* _PROBLEM TO SOLVE_
Taking the line that contains "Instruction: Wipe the" as the starting point, give again exactly every line up to and including the last line of the records below.

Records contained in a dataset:
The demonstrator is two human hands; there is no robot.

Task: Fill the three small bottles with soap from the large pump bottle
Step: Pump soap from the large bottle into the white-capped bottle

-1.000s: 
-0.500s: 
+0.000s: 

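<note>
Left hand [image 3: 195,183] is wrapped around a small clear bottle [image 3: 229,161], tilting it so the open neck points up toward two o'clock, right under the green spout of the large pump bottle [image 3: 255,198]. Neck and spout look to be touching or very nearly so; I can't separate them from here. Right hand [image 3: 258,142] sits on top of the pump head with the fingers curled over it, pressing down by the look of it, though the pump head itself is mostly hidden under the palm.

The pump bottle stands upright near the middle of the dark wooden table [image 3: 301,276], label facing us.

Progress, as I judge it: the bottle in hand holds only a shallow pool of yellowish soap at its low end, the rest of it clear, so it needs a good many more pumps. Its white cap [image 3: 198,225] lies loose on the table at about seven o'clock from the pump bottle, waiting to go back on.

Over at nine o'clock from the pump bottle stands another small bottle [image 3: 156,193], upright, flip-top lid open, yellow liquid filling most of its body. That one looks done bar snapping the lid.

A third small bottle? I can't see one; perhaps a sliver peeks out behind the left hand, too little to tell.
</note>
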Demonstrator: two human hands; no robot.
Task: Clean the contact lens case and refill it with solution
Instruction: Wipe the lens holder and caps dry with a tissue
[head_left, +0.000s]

* _REPLY_
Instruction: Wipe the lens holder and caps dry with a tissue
[head_left, +0.000s]

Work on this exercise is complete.